Un miliardo di euro di tasse eluse tra il 2009 e il 2014, una perdita per ogni Paese che va dal 35% in meno incassato in Belgio al 64% della Francia.
Per il solo 2014 il mancato incasso fiscale dai profitti di Ikea si traduce in una perdita pari a 36,6 milioni di euro per la Germania, 23,8 per la Francia, 10,1 per la Svezia. A fare il punto della situazione è uno studio commissionato dal gruppo dei Verdi del Parlamento Ue al ricercatore Marc Auerbach, che ricostruisce minuziosamente in 28 pagine il complesso schema societario di scatole cinesi che viaggia tra l’Olanda, il Lussemburgo e il Liechtenstein e che utilizzando le pieghe della legislazione, molto favorevole, di questi tre Paesi, riesce a ridurre legalmente quanto sarebbe dovuto al fisco se si seguissero invece le vie “ordinarie”.

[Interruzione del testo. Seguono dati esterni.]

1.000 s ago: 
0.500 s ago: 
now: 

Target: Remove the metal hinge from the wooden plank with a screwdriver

Alla base del sistema il pagamento da parte delle varie filiali sparse nei vari Paesi di royalties del 3% delle vendite alla sede olandese, l’Inter Ikea Group, controllata da una fondazione, la Stichting Ingka. E’ proprio grazie al pagamento di questi diritti che i negozi possono ridurre la loro base imponibile, mentre i proventi delle royalties non sono tassati in Olanda e sono traghettati in Lussemburgo sotto forma d’interessi su un debito da rimborsare a un’altra società del gruppo, che a propria volta paga al fisco solo lo 0,06% delle cifre ricevute.

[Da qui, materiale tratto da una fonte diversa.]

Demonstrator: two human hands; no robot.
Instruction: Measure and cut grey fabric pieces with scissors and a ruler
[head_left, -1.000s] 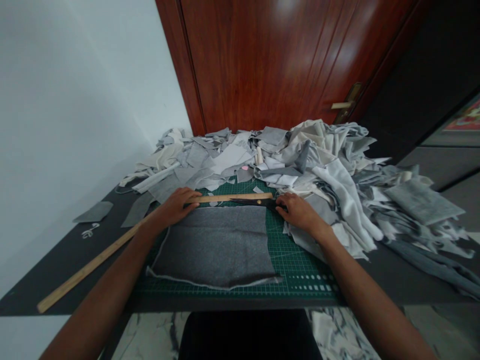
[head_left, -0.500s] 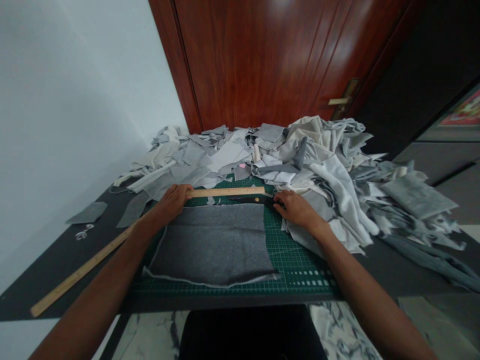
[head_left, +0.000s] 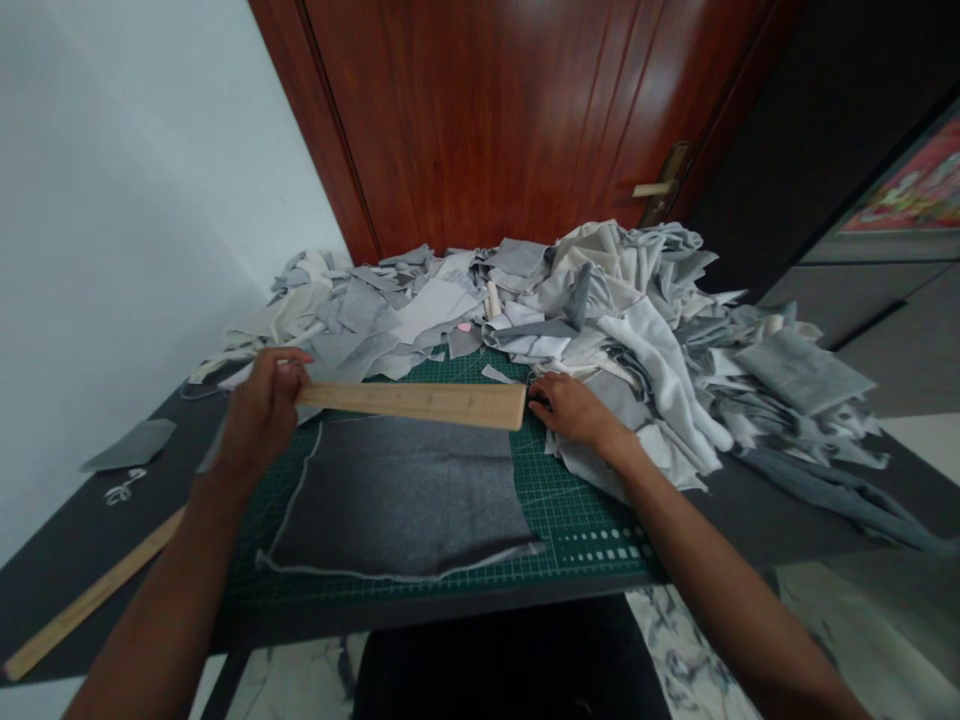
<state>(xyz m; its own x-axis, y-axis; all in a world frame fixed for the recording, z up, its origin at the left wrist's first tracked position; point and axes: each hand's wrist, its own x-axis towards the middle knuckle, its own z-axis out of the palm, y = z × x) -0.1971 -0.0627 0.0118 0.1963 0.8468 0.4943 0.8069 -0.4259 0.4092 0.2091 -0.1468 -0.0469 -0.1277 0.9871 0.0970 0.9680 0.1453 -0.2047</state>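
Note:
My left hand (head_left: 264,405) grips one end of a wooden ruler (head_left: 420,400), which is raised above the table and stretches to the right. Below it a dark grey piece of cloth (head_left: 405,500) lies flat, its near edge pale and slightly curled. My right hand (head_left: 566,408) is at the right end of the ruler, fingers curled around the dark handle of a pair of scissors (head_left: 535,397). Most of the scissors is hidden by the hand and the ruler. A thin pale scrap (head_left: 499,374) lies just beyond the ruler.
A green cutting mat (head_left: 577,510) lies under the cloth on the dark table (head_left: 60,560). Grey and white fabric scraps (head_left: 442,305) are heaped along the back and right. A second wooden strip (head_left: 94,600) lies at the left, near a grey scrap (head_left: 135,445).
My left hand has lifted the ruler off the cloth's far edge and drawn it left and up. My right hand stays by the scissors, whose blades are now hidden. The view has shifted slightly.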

L’ultimo passaggio è in Liechtenstein, e qui le tasse sui dividendi che arrivano a un’altra fondazione legata al gruppo non sono tassati (lo prevede la legge nazionale). E’ quella che Auerbach definisce “tax migration”. Attualmente, ricorda il ricercatore, Ikea, che ha aperto il suo primo negozio nel 1958, ha ricavi per 33,8 miliardi l’anno grazie alle vendite nelle 375 sedi aperte in oltre 40 Paesi, dove lavorano più di 172.000 dipendenti.